**What is required:** Give only the number of lines in the data that include the string "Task".

**Given data:**
• • • • • • •

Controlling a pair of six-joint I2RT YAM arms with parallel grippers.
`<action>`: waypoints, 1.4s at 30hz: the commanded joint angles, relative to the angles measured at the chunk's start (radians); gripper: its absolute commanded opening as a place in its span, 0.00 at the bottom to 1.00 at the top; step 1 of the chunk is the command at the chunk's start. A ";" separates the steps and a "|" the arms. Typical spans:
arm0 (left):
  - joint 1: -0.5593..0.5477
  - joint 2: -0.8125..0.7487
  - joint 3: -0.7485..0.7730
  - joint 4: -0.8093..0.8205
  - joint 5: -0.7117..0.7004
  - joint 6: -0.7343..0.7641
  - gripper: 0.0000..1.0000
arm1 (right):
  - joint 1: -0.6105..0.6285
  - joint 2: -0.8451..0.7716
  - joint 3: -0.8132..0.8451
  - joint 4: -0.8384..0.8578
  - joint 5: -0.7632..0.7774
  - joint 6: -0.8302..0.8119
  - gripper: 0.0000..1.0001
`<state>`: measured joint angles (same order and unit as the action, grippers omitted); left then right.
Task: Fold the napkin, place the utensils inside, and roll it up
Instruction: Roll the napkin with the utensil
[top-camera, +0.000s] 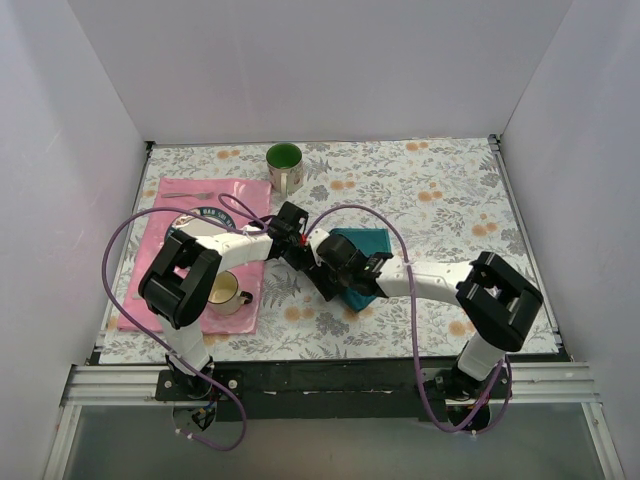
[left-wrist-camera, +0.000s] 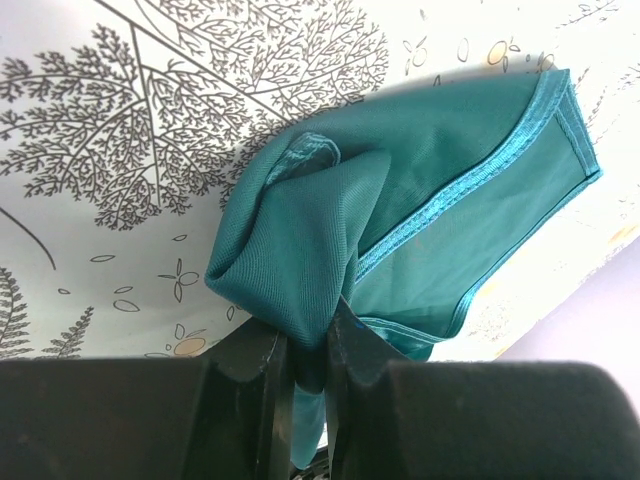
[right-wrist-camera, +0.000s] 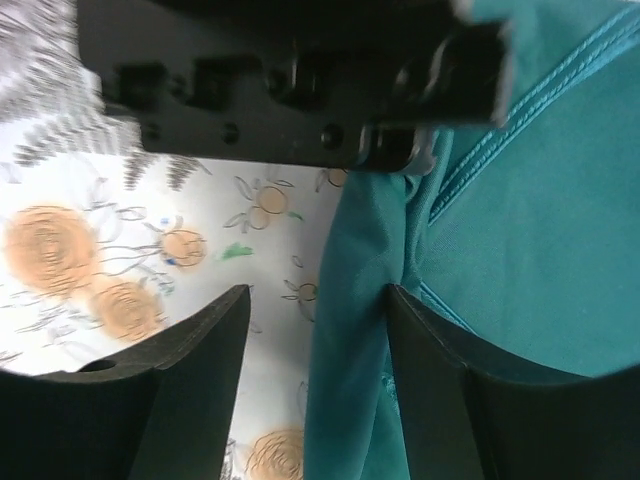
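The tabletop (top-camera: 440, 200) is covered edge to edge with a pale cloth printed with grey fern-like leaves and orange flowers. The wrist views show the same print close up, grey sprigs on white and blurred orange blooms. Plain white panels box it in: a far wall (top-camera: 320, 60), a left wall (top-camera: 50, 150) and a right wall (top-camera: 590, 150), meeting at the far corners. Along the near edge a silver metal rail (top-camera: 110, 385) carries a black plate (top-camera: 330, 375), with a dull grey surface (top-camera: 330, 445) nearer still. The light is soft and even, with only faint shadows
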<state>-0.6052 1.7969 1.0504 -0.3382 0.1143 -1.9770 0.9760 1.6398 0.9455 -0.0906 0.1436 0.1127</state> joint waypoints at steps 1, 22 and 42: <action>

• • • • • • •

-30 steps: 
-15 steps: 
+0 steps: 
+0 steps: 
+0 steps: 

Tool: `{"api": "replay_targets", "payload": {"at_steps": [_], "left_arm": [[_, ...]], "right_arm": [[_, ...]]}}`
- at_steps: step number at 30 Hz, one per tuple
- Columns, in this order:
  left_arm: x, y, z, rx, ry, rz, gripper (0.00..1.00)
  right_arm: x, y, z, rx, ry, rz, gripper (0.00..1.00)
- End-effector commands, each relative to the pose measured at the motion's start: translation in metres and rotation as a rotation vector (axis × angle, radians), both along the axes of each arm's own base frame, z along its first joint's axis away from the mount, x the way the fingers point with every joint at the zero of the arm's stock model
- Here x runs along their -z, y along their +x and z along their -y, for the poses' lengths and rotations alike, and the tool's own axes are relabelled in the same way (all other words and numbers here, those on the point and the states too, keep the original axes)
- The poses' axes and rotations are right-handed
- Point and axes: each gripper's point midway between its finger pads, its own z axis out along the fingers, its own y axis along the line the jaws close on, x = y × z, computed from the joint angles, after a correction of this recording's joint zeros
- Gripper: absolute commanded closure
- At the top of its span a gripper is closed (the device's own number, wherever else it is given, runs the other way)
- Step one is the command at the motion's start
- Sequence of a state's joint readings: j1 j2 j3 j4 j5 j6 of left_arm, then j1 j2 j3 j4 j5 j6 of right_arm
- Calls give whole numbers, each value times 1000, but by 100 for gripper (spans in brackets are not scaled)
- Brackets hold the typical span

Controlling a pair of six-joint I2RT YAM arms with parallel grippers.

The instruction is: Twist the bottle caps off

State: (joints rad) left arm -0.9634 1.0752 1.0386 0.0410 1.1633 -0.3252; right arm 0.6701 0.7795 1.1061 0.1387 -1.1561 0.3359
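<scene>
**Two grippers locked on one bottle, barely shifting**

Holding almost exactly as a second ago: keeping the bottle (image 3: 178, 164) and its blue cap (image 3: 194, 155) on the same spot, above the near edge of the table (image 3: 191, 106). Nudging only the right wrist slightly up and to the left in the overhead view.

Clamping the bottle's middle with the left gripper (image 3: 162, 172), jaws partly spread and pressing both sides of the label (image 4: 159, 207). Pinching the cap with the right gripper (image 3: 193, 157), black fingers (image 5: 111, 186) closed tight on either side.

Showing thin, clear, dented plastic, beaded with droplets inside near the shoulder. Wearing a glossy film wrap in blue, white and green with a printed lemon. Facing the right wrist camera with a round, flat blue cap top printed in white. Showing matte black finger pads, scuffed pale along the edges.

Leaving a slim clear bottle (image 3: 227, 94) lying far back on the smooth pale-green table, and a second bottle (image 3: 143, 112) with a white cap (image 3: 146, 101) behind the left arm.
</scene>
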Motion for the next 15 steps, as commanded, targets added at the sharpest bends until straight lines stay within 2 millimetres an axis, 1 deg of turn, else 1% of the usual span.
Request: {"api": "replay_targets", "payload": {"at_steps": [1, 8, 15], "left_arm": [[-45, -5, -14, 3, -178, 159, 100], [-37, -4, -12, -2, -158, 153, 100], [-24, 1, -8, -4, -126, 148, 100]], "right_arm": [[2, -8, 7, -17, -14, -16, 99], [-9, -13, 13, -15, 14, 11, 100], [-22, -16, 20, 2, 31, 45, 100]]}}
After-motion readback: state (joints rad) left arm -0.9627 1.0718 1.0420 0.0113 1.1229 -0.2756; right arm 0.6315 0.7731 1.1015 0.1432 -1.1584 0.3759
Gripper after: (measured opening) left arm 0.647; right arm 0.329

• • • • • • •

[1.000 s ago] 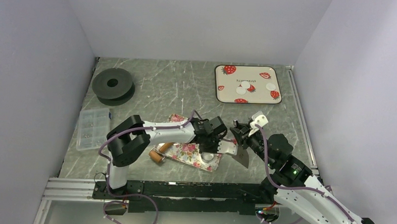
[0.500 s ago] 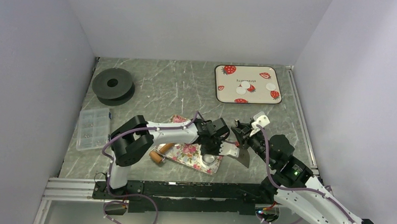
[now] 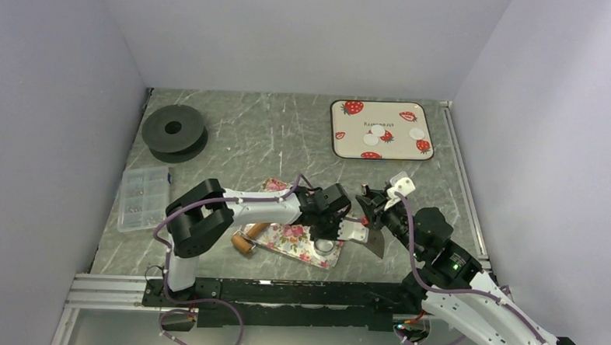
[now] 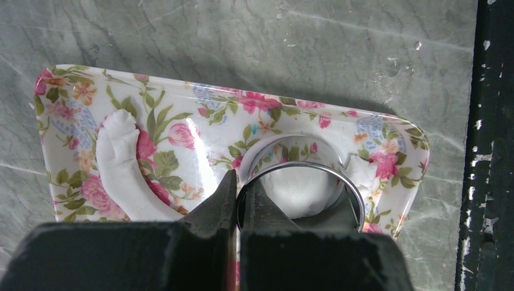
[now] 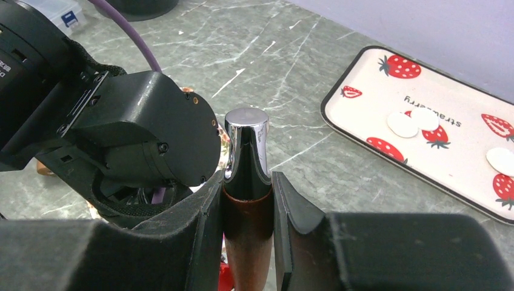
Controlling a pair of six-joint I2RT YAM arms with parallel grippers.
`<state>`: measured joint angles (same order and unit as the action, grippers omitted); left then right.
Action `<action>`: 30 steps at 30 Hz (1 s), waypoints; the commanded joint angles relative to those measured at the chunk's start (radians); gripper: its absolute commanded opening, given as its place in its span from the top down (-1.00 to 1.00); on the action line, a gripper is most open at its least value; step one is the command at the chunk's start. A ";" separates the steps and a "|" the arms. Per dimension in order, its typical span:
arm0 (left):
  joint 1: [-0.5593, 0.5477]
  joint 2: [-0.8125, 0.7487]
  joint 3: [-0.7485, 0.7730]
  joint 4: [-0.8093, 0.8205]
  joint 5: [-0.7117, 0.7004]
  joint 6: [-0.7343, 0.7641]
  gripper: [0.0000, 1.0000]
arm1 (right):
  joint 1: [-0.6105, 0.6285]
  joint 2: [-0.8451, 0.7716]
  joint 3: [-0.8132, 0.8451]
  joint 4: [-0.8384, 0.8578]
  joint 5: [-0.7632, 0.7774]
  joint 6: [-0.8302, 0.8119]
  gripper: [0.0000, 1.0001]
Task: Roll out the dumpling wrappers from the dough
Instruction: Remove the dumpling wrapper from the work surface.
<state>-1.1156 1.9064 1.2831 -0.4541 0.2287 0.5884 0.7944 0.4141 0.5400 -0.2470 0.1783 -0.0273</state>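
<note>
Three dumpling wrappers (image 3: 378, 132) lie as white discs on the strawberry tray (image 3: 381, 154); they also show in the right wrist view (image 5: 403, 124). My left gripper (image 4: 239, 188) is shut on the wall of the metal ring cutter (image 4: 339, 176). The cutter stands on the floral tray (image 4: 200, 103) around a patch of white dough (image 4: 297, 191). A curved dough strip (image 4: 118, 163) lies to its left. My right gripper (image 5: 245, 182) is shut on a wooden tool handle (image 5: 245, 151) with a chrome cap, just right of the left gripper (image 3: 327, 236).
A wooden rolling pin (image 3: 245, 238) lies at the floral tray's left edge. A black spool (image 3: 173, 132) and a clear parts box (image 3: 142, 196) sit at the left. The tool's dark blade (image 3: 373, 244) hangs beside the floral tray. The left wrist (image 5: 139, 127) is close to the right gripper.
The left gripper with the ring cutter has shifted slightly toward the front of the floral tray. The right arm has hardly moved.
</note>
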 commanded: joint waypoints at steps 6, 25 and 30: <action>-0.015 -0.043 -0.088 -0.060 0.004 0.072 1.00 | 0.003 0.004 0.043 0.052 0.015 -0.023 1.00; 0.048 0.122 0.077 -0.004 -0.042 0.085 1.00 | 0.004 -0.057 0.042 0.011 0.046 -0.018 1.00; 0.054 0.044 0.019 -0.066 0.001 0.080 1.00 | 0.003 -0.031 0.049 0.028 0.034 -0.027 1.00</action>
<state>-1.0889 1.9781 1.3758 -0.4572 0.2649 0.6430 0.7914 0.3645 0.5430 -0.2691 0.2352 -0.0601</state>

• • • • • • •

**Final answer:** 2